Copy the listing exactly, images excluded.
+---+
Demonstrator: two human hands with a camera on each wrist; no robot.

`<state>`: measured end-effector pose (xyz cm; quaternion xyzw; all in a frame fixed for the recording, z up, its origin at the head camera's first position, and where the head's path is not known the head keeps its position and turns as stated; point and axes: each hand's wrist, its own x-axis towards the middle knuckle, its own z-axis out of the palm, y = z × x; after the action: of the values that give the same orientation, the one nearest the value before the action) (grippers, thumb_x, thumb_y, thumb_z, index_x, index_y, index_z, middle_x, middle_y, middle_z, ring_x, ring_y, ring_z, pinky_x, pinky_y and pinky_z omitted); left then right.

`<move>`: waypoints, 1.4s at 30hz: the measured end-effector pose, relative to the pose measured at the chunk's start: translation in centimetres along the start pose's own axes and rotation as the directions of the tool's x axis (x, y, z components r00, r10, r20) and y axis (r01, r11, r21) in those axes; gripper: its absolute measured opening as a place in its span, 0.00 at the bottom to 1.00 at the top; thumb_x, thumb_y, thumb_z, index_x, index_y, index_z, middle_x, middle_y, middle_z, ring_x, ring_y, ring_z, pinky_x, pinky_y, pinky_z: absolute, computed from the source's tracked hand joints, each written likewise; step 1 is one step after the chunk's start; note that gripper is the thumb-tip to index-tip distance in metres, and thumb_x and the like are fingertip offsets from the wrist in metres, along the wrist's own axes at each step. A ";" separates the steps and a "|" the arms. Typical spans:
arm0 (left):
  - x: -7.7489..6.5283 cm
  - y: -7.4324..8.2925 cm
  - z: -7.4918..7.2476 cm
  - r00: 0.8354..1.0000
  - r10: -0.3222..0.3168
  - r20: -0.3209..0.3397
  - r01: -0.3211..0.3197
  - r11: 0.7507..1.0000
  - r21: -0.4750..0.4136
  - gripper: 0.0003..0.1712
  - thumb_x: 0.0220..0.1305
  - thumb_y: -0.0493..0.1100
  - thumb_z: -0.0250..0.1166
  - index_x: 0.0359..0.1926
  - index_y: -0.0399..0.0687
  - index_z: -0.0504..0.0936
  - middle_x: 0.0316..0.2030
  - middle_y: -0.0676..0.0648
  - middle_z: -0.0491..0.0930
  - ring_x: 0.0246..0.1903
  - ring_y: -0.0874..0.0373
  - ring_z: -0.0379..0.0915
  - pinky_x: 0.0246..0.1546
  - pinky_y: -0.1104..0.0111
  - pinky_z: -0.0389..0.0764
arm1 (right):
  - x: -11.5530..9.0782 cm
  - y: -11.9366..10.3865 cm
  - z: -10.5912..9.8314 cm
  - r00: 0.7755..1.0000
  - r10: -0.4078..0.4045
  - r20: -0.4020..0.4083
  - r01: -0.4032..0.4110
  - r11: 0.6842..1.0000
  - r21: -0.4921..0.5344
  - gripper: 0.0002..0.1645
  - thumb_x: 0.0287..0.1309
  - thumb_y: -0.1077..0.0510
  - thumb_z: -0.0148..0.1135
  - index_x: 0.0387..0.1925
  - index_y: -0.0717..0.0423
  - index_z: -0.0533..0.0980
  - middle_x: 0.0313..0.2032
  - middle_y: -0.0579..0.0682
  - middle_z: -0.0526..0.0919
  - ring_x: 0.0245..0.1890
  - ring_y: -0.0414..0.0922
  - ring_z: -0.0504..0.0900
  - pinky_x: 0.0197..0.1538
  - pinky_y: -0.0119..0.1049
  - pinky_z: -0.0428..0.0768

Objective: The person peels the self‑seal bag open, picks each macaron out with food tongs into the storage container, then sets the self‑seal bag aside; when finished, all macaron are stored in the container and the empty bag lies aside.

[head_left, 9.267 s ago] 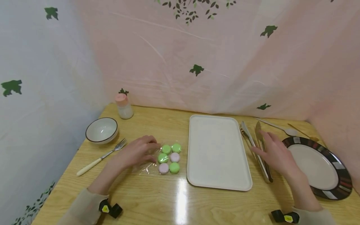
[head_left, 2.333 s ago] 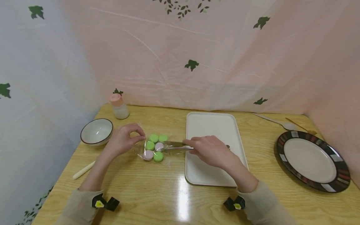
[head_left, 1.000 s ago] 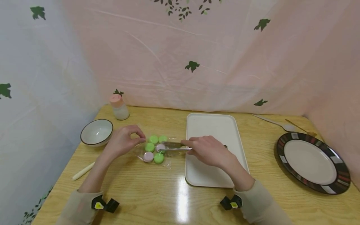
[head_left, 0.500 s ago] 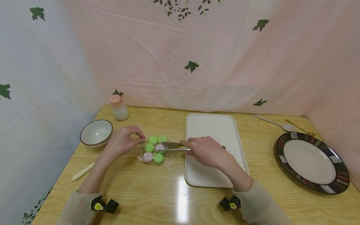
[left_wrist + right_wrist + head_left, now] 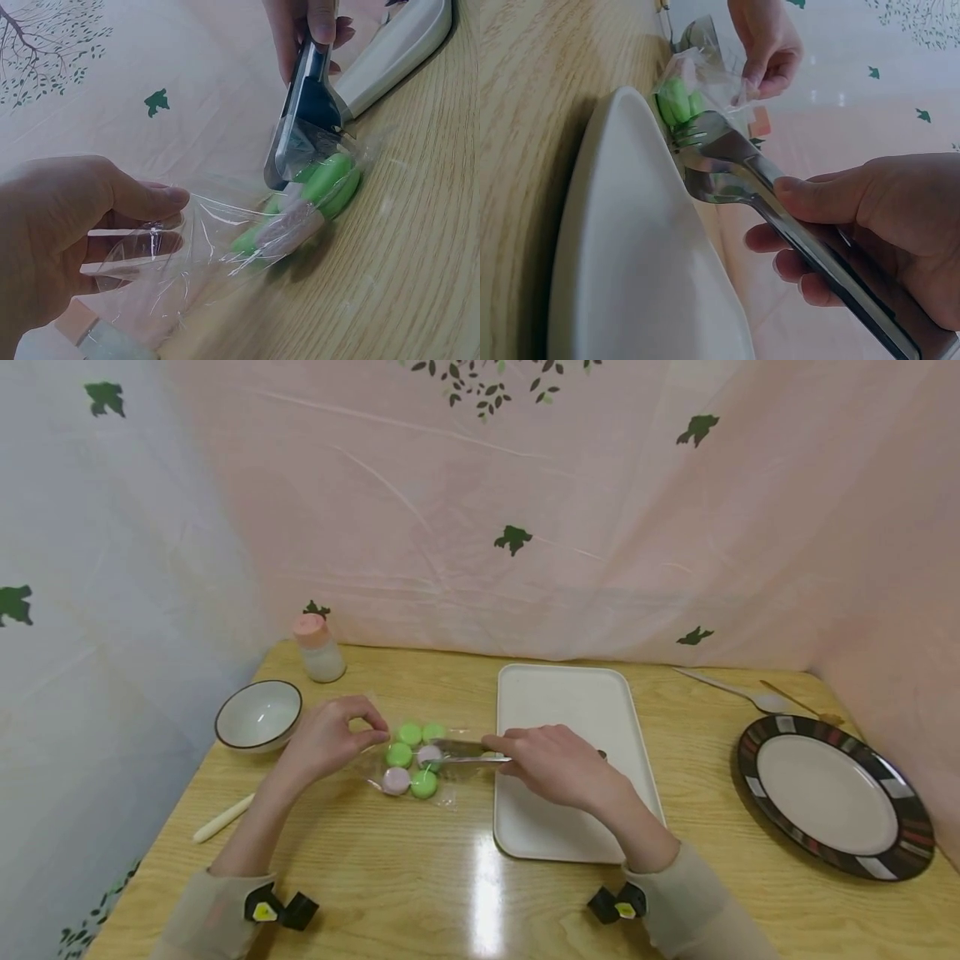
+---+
- _EXERCISE RESULT_:
Demonstrator: two human hands with a camera on each wrist; no robot.

`<state>`: measured end-effector pose (xyz cm; quaternion xyzw; all in a frame fixed for the recording, z up, its origin at the head camera's first position, and where the head's path is not known the head keeps its position and turns as stated; point and axes: each hand's wrist, its own x-axis towards the middle knuckle, its own z-axis out of the palm, y = z × x; after the action: of the values that give the same orientation, the one nearest the value before the action) (grippers, thumb_x, thumb_y, thumb_z, index_x, index_y, index_z, middle_x, middle_y, middle_z, ring_x, ring_y, ring_z, pinky_x, pinky_y and pinky_z omitted); left then right.

`<move>`: waypoints, 1.4s at 30hz: the measured end-effector pose, relative to the pose measured at the chunk's start: translation in centimetres along the start pose's own axes and rotation as the directions of the tool's x axis (x, y, z components r00, r10, r20) and y axis (r01, r11, r21) in those axes; gripper: its absolute measured opening as a place in its span, 0.00 at the bottom to 1.00 at the top; thumb_x, thumb_y, thumb_z, index_x, index_y, index_z, middle_x, middle_y, middle_z, ring_x, ring_y, ring_z, pinky_x, pinky_y, pinky_z: absolute, computed from the source's tracked hand joints, each written likewise; step 1 is one step after the chunk's start; note that gripper is the thumb-tip to index-tip distance in metres, and thumb_x and the like are fingertip offsets from the wrist in metres, along the wrist's own axes at each step. A ";" separates the steps and a "|" the arms. Typical spans:
arm0 (left):
  - x: -7.7489..6.5283 cm
  - y: -7.4324..8.2925 cm
  - z: -7.4918..7.2476 cm
  - r00: 0.8354..1.0000
  - r10: -0.3222..0.3168
  - r20: -0.3209..0.3397
  - r01: -0.3211..0.3197
  - r11: 0.7507..1.0000
  - r21: -0.4750..0.4136
  - gripper: 0.0003..0.1712
  - thumb_x: 0.0220..0.1305
  - thumb_y: -0.0493..0.1100
  - thumb_z: -0.0250..0.1166
  - index_x: 0.0359..0.1926
  - index_y: -0.0399..0.0687
  - index_z: -0.0504..0.0936
  - middle_x: 0.0316..0.2030
  - middle_y: -0.0676..0.0648
  - middle_z: -0.0491..0.0930
  - ring_x: 0.0246..0.1903
  - ring_y: -0.0874..0.0373
  - ring_z: -0.0379..0.0915
  - pinky_x: 0.0246..0.1546
  - pinky_y: -0.1104..0.0111
  - pinky_z: -0.0389..0.0764
arm1 (right):
  - x: -11.5530..9.0782 cm
  - y: -11.9366..10.3865 cm
  - z: -10.5912..9.8314 cm
  - r00: 0.7755..1.0000
  - r10: -0.4078..0.4045
  - r20: -0.4020..0.4083
  - r01: -0.4032..0.4110
  - r11: 0.6842..1.0000
  - r21: -0.4921..0.5344
  - gripper: 0.0002..0.1645
  - thumb_x: 0.0287..0.1309
  - thumb_y: -0.1077..0.0510
  - thumb_z: -0.0148..0.1135
  - index_x: 0.0387..0.1925
  - index_y: -0.0717..0.0423
  - index_z: -0.0533..0.0980
  - middle_x: 0.0313..0.2032
  - middle_y: -0.0579..0.0682
  - middle_z: -0.0526..0.0919
  - ring_x: 0.0245..0.1890
  - ring_y: -0.0414..0.0922
  - ring_z: -0.0504..0.0900
  - pinky_x: 0.0197..0.1538
  - pinky_y: -0.0119..0.1049
  - pinky_z: -0.0428..0.0768

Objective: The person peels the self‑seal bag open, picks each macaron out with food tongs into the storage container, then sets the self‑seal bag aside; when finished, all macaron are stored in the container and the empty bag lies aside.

[head_left, 9.267 s ago] 
[head_left, 2.333 s ago] 
[head_left, 1.000 s ago] 
[head_left, 0.500 s ago] 
[left_wrist + right_wrist + head_left, now] 

Work on this exercise is finished.